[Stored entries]
= = = =
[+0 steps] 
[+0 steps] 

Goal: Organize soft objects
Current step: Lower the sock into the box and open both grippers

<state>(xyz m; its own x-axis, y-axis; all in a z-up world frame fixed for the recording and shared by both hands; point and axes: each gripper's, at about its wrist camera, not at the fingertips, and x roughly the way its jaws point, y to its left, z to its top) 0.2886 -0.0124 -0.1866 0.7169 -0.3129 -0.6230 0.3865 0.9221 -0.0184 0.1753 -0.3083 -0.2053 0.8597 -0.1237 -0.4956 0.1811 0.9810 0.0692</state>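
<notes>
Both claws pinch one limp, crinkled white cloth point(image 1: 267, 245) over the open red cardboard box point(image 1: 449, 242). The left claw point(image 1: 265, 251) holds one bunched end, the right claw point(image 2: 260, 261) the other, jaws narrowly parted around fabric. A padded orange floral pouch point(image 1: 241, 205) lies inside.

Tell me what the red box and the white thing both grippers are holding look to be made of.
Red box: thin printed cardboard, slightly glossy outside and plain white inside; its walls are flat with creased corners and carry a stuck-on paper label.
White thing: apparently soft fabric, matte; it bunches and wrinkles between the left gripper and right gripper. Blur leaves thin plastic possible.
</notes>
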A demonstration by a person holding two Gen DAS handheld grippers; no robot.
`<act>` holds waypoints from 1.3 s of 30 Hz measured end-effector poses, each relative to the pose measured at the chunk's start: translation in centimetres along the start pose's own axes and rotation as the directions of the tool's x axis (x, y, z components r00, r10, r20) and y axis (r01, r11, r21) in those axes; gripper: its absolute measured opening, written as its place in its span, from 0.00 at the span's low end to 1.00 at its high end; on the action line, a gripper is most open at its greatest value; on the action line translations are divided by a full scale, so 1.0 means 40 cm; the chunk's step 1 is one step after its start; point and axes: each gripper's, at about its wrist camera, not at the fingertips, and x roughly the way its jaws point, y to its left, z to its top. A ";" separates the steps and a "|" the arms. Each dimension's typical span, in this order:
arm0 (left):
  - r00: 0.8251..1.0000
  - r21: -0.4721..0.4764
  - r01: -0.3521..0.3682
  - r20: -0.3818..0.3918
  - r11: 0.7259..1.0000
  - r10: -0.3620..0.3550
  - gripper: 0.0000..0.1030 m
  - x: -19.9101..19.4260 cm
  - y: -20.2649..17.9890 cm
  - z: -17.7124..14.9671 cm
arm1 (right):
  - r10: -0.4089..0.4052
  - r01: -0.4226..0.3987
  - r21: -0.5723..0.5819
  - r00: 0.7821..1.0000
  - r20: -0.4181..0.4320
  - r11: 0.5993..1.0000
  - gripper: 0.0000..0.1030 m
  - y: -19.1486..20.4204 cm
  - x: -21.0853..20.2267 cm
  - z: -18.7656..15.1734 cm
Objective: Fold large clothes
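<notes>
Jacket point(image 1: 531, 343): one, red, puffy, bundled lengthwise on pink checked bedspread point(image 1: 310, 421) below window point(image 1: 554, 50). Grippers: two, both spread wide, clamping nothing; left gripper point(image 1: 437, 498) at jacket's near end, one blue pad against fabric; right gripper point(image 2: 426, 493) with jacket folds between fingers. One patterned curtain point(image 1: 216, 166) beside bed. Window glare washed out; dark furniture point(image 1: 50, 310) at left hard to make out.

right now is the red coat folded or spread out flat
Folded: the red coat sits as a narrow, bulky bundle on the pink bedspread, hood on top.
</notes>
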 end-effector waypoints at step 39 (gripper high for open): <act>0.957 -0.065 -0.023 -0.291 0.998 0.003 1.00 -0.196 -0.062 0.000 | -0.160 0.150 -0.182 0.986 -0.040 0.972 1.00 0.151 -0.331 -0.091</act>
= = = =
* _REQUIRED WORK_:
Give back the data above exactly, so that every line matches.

* _TASK RESPONSE_:
[+0 steps] 
[+0 steps] 

Goal: Organize soft objects
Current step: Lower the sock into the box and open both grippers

<state>(xyz m; its own x-axis, y-axis; all in a z-up world frame fixed for the recording and shared by both hands; point and axes: each gripper's, at about its wrist camera, not at the fingertips, and x roughly the way its jaws point, y to its left, z to its top) 0.2886 -0.0124 -0.1866 0.7169 -0.3129 -0.6230 0.3865 0.9221 -0.0184 0.1753 -0.3083 -0.2053 0.8597 -0.1237 -0.4956 0.1811 0.9810 0.0692</state>
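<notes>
Both claws pinch one limp, crinkled white cloth point(image 1: 267, 245) over the open red cardboard box point(image 1: 449, 242). The left claw point(image 1: 265, 251) holds one bunched end, the right claw point(image 2: 260, 261) the other, jaws narrowly parted around fabric. A padded orange floral pouch point(image 1: 241, 205) lies inside.

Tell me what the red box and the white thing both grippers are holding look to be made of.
Red box: thin printed cardboard, slightly glossy outside and plain white inside; its walls are flat with creased corners and carry a stuck-on paper label.
White thing: apparently soft fabric, matte; it bunches and wrinkles between the left gripper and right gripper. Blur leaves thin plastic possible.
</notes>
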A demonstration by a person holding two Gen DAS handheld grippers; no robot.
`<act>` holds waypoints from 1.3 s of 30 Hz measured end-effector poses, each relative to the pose measured at the chunk's start: translation in centimetres along the start pose's own axes and rotation as the directions of the tool's x axis (x, y, z components r00, r10, r20) and y axis (r01, r11, r21) in those axes; gripper: its absolute measured opening, written as its place in its span, from 0.00 at the span's low end to 1.00 at its high end; on the action line, a gripper is most open at its greatest value; on the action line translations are divided by a full scale, so 1.0 means 40 cm; the chunk's step 1 is one step after its start; point and axes: each gripper's, at about its wrist camera, not at the fingertips, and x roughly the way its jaws point, y to its left, z to its top. A ";" separates the steps and a "|" the arms. Each dimension's typical span, in this order:
arm0 (left):
  - r00: 0.8251..1.0000
  - r21: -0.4721..0.4764
  - r01: -0.3521..0.3682
  - r20: -0.3818..0.3918
  - r11: 0.7259..1.0000
  - r10: -0.3620..0.3550
  - gripper: 0.0000..0.1030 m
  - x: -19.9101..19.4260 cm
  - y: -20.2649..17.9890 cm
  - z: -17.7124..14.9671 cm
arm1 (right):
  - r10: -0.4089..0.4052
  - r01: -0.4226..0.3987
  - r21: -0.5723..0.5819
  - r00: 0.7821..1.0000
  - r20: -0.4181..0.4320
  - r11: 0.5993..1.0000
  - gripper: 0.0000..0.1030 m
  - y: -19.1486..20.4204 cm
  - x: -21.0853..20.2267 cm
  - z: -18.7656..15.1734 cm
Objective: Fold large clothes
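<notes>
Jacket point(image 1: 531, 343): one, red, puffy, bundled lengthwise on pink checked bedspread point(image 1: 310, 421) below window point(image 1: 554, 50). Grippers: two, both spread wide, clamping nothing; left gripper point(image 1: 437, 498) at jacket's near end, one blue pad against fabric; right gripper point(image 2: 426, 493) with jacket folds between fingers. One patterned curtain point(image 1: 216, 166) beside bed. Window glare washed out; dark furniture point(image 1: 50, 310) at left hard to make out.

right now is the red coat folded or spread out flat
Folded: the red coat sits as a narrow, bulky bundle on the pink bedspread, hood on top.
</notes>
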 end-effector waypoints at step 39 (gripper high for open): <act>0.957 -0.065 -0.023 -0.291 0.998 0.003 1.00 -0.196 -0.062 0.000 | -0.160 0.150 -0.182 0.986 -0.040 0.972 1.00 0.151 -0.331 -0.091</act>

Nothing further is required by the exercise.